Choose Infinity Solar if:

  • You want the broadest long-term warranty and an installer with a 25-plus-year local history.
  • You value multi-brand equipment flexibility or need commercial solar.
  • You prefer an all-in-house crew and published pricing guidance going in.

Choose OC Solar if:

  • You want a large, recent pool of public reviews to read before committing.
  • A guided, high-touch customer-service experience with assigned project managers is your priority.
  • You are residential-only and want a fast, communicative install timeline.

Ready to compare your solar options with real numbers instead of guesswork? Contact the solar installers for a custom solar-and-battery consultation, ask about current equipment choices, available financing, and the optional 30-year Solar Insure protection plan, then use that quote to make a confident side-by-side decision for your home.

Frequently Asked Questions

Are Infinity Solar and OC Solar the same company?

No. They are independent, unaffiliated Southern California installers. Infinity Solar is based in Orange and has been operating since 1999; OC Solar is based in Irvine and was founded in 2016.

Do both companies install Tesla Powerwall?

Yes. Both are Tesla-certified Powerwall installers. Infinity Solar also installs Enphase and FranklinWH batteries, while OC Solar offers Tesla Powerwall and Tesla Solar Roof among other options.

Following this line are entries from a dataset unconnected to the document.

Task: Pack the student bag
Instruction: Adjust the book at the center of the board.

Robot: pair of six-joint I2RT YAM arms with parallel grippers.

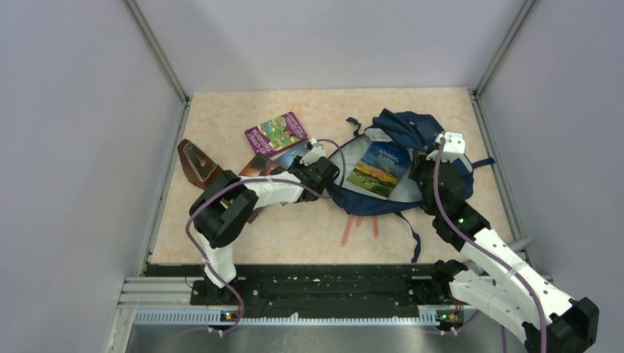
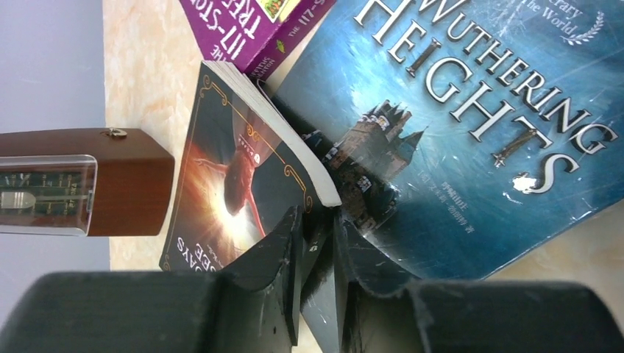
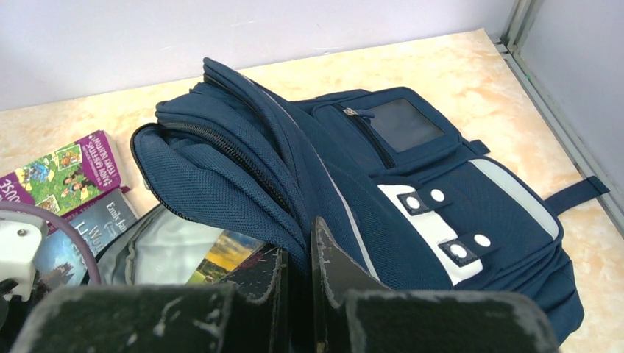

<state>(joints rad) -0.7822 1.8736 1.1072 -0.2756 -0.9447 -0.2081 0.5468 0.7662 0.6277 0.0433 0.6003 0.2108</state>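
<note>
The student bag (image 1: 408,125) (image 3: 412,169), navy with a white front patch, lies at the right of the table. Its main pocket is open and an Animal Farm book (image 1: 380,168) (image 3: 224,254) lies inside. My right gripper (image 1: 425,160) (image 3: 298,254) is shut on the bag's upper flap and holds it up. My left gripper (image 1: 309,163) (image 2: 318,220) is closed narrowly on the lifted near corner of a dark paperback with a sunburst cover (image 2: 235,184). That paperback leans against a blue Wuthering Heights book (image 2: 471,132) (image 1: 294,154).
A purple book (image 1: 276,132) (image 2: 243,29) lies behind the other books. A brown wooden metronome (image 1: 197,163) (image 2: 88,184) rests on its side at the left. Orange pencils (image 1: 360,224) stick out under the bag's near edge. Grey walls enclose the table.
</note>
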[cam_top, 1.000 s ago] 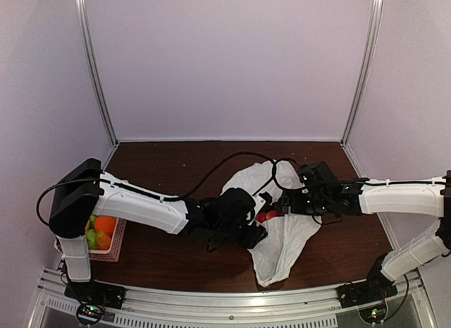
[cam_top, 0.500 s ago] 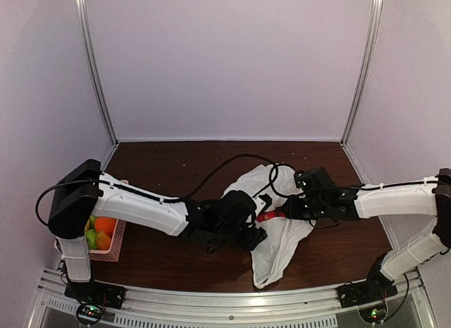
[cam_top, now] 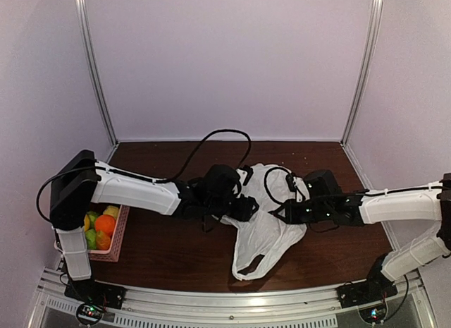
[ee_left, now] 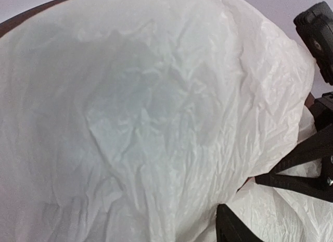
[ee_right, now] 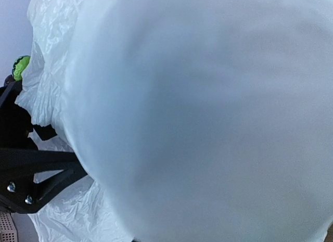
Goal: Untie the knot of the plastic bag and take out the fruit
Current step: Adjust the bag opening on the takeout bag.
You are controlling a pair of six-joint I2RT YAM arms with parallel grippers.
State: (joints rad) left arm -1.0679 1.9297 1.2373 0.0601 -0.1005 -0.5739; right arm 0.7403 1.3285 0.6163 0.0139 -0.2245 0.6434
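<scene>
Top external view: plastic bag (cam_top: 268, 233) lies slumped on the table (cam_top: 176, 254), well right of the pink basket (cam_top: 121, 235) (basket holds orange and green fruit (cam_top: 104, 224)). Left gripper (cam_top: 239, 208) is at the bag edge nearer the basket, right gripper (cam_top: 280, 214) at the far edge. Both are among the folds; jaw state of either cannot be told. The knot is not made out.

Left wrist view: crinkled white film (ee_left: 145, 112) fills the frame, with no grip visible.

Right wrist view: blurred film (ee_right: 208, 122) lies against the lens; the same verdict applies.

Handling judgement: the bag is light, limp, slippery and easily torn. Flat sheet would slide out, so pinch bunched plastic at the handle loops, away from the basket side, and pull gently.
</scene>
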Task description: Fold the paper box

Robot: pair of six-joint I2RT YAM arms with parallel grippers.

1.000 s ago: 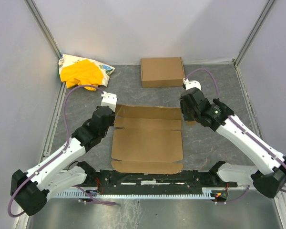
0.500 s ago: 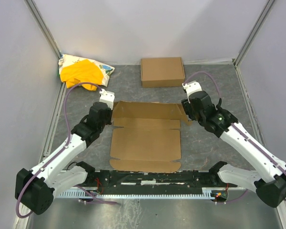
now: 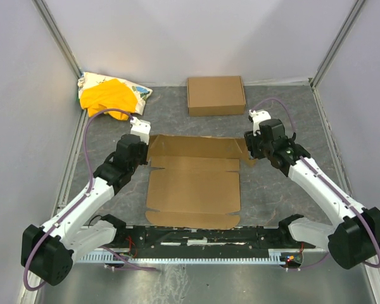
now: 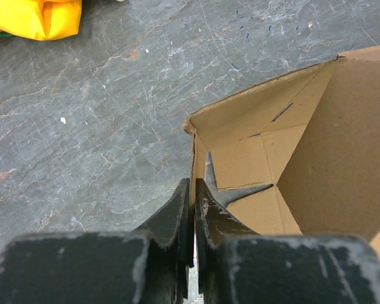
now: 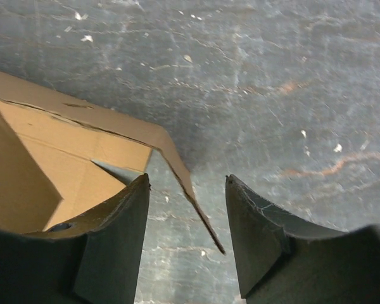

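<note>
Mid-table [image 3: 285,190], paper box [image 3: 193,190] is laid part-folded, rear panel raised. Its left flap edge is clamped by left tool [image 4: 194,193]; right flap is straddled, ungripped, by opened right tool [image 5: 187,185].

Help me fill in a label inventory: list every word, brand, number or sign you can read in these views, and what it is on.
No text can be read anywhere.
paper box: plain brown, no print in any view.
other carton: plain brown top, no label.
cloth bundle: faint marks on its pale part, too small to read.
</note>
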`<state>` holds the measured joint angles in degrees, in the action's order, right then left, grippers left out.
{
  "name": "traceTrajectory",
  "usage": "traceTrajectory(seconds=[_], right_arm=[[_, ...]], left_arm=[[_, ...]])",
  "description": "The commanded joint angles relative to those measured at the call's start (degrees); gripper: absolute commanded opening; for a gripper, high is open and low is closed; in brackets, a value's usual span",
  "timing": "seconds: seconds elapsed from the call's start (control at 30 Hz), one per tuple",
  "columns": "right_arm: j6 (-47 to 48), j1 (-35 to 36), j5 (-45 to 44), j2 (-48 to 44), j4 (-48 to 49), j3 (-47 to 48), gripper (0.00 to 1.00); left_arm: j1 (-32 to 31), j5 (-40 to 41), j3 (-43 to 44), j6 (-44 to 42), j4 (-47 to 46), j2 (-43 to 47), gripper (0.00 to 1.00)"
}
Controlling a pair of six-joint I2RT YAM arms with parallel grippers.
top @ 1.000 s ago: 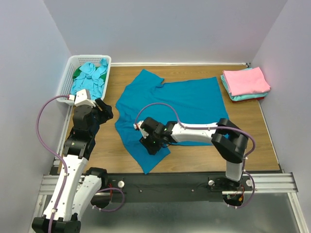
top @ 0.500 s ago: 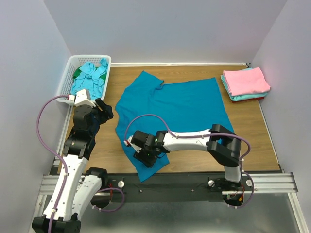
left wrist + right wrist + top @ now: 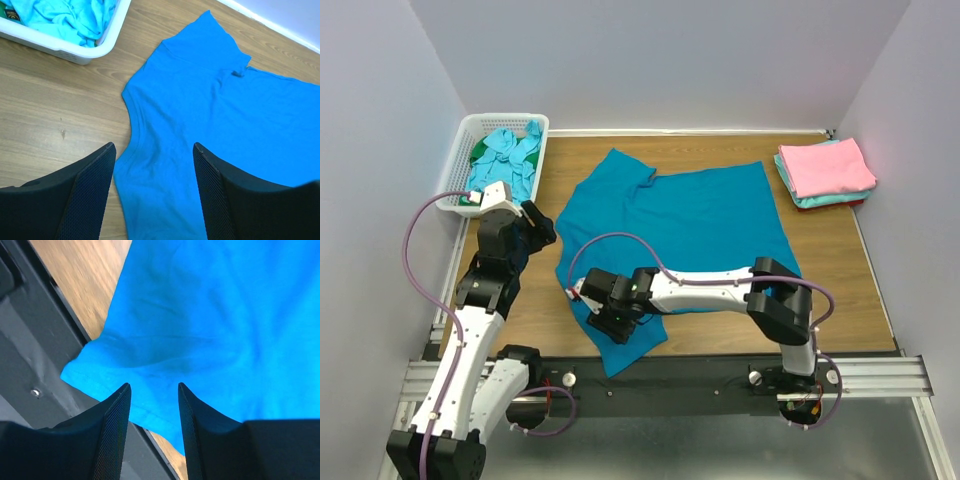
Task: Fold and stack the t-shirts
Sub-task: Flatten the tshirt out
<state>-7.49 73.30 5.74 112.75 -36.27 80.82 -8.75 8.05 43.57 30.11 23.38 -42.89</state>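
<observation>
The deep teal-blue t-shirt (image 3: pixel 690 215) lies spread flat on the wooden table, one sleeve toward the basket and one sleeve (image 3: pixel 625 345) reaching the front edge. My right gripper (image 3: pixel 603 318) hangs open just above that near sleeve (image 3: pixel 150 365), holding nothing. My left gripper (image 3: pixel 533 232) is open and empty above the table at the shirt's left edge (image 3: pixel 150 165). A folded stack with a pink shirt (image 3: pixel 825 168) on pale turquoise ones sits at the far right. Aqua and green shirts (image 3: pixel 505 160) lie crumpled in the basket.
The white slotted basket (image 3: pixel 460 165) stands at the back left; it also shows in the left wrist view (image 3: pixel 75 47). The black front rail (image 3: pixel 30 365) runs right beside the near sleeve. White walls close in the table on three sides.
My right gripper has slid left and toward the front along the shirt, to above the near sleeve. My left arm has shifted slightly forward. The shirt's near corner has been dragged a little.
</observation>
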Motion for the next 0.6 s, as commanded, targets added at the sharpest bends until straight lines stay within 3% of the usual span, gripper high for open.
traceTrajectory(seconds=[0.0, 0.17, 0.33, 0.47, 0.57], right_arm=[[-1.03, -2.18, -7.13, -4.98, -1.61, 2.68, 0.50], [-4.29, -9.56, -10.83, -10.08, -1.61, -1.35, 0.50], [-10.00, -21.77, -15.23, -16.06, -1.35, -8.03, 0.50], [-13.51, -30.39, -16.20, -22.99, 0.06, -13.74, 0.50], [-14.66, -36.28, -13.40, -26.51, 2.60, -17.53, 0.50]], left_arm=[[-0.30, -1.46, -0.59, 0.48, -1.23, -2.36, 0.71], [-0.39, -2.78, -0.77, 0.22, -3.51, -5.79, 0.71], [-0.65, -4.80, 2.04, -1.10, -7.37, -12.72, 0.68], [-3.02, -6.47, 8.18, -1.54, -12.21, -23.44, 0.64], [-7.75, -5.77, 18.96, -3.91, -12.65, -37.12, 0.61]])
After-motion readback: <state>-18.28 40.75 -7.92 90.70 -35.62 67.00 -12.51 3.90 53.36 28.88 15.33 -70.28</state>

Which has better reviews, Infinity Solar or OC Solar?

It depends on the platform. OC Solar has a larger Yelp review count (around 453) and a 4.8 HomeAdvisor rating, while its SolarReviews score is 4.34 from 27 reviews. Infinity Solar holds a BBB A+ rating with roughly 293 Yelp reviews. Both are well-reviewed overall.

Is solar still worth it in 2026 after the tax credit ended?

The federal 30 percent residential credit for cash and loan purchases ended December 31, 2025, but solar can still pay off through utility savings and state or local incentives. Run the numbers with each installer's current quote before deciding.

Does either company publish pricing?

Infinity Solar mentions budget-tier pricing at $2.40 - $2.80 per watt. OC Solar works on a quote-only basis and does not list prices publicly, so you will need a consultation to compare.

Which company should I pick for a long-term hold home?

If you plan to stay in the home for decades, Infinity Solar's available optional 30-year Solar Insure plan and long operating history weigh in its favor. If responsive service and a fast install matter more to you, OC Solar is a strong choice.